Nearly two thousand miles usually distances UF from Texas, but the distance vanished this week.
After Category 4 Hurricane Harvey made landfall Friday, displacing about 30,000 and killing at least 13 people, members of the UF community began reaching out.
The natural phenomenon, which has been downgraded to a tropical storm, broke the record for the most extreme rainfall on U.S. mainland — nearly 52 inches of water, according to the Los Angeles Times.
The storm victims include 27 UF online students — eight located in the counties declared as federal disaster areas — and potentially 500 UF students who call Texas home, according to a university news release.
UF President Kent Fuchs urged the community to donate money to the American Red Cross and the Salvation Army in the release. Fuchs has been working on the logistics for a couple days with the alumni association, the athletic department and the university to see what each could do, said UF spokeswoman Janine Sikes.
“We think that’s the best way, to go through those agencies, rather than us sending supplies or reaching out through some other way,” Fuchs said.
Benjamin Abo, an EMS physician at the UF Department of Emergency Medicine, said he traveled to Texas to join a Federal Emergency Management Administration search and rescue mission thanks to UF Health Shands.
“This is a federal deployment from FEMA into the disaster zone to search and rescue people and pets,” Abo wrote in an email statement.
The University Athletic Association also offered their resources and support.
Florida basketball coach Mike White replied to a tweet from the University of Houston basketball coach agreeing to send 10 shoes and 20 shirts. White and his staff prepared a package Tuesday morning, said Denver Parler, the UAA associate director of communication.
Other teams, including football and softball, are also planning to send apparel leftover from their summer camps to Texas, Parler said.
“We want to do the right thing and hopefully encourage the Gator Nation to chip in,” Parler said.
Rabbi Berl Goldman of the Lubavitch Chabad Jewish Center said his organization started gathering supplies to send to Texas after hearing from Chabad centers in Houston on Tuesday morning.

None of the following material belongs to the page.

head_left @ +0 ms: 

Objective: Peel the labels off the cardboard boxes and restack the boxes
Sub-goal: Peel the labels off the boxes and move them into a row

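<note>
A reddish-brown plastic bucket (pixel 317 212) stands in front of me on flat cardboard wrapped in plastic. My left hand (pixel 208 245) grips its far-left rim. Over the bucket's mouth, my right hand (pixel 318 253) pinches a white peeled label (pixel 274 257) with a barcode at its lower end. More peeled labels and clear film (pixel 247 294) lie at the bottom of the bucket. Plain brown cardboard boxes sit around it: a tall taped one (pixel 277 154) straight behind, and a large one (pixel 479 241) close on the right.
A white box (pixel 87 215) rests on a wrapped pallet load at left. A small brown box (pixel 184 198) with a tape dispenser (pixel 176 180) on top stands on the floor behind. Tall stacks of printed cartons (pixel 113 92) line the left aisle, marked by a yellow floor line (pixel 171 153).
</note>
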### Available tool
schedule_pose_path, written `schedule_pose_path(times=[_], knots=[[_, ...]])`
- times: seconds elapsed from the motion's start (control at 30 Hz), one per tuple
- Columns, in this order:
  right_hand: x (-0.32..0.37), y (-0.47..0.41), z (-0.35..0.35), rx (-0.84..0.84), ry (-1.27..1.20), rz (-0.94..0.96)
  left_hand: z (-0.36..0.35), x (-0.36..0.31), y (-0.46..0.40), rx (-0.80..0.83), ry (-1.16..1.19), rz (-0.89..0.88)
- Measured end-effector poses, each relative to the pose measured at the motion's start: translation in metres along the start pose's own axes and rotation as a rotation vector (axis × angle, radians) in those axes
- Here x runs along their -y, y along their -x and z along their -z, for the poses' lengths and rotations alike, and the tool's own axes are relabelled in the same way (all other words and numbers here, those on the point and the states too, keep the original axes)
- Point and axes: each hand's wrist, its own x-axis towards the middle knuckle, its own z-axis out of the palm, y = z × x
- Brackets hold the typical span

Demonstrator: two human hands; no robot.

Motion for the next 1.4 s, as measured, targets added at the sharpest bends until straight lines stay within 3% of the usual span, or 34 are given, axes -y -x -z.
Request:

The local Chabad will send truckloads of nonperishable foods to the flooding zones with other Florida Chabads, Goldman said.
“Our prayers and good thoughts are with the people of Texas,” Goldman said.
Melanie Wunsch, a UF aerospace engineering senior, lives in Orlando but grew up in Atascocita, a few miles outside the Texas state capital. The 21-year-old said when she saw Houston underwater on the news, she knew she had to help.
Since Wunsch plans to drive to Dallas on Sept. 5 to start an internship with Southwest Airlines, she decided to gather as many supplies as possible and drop them off herself.
Although she’s accepting any donations, she’s most concerned about collecting feminine products and children’s clothing, she said.
“There’s going to be people in need from now until the next few years, so the fact that I can actually help out makes me really happy,” Wunsch said.
Jireh Davis, a UF African American studies and political science junior, put out a call to collect supplies. Davis, the creator of T.I.E., a community organization bringing together locals, police and UF students, said she wanted to create a difference.
Her hometown, Arlington, is only three hours away from the flooded city. The 20-year-old hopes to ship everything into the city or send it to her mom to drive down.
“I don’t know how much it’s going to cost, but I’m going to get it there some way, somehow,” she said.
Davis said she’s still figuring out logistics, but expects to have boxes for any donations, but especially toiletries, food and money, out on Turlington Plaza.
“That’s the biggest and the best way to help,” she said. “It’s just to donate.”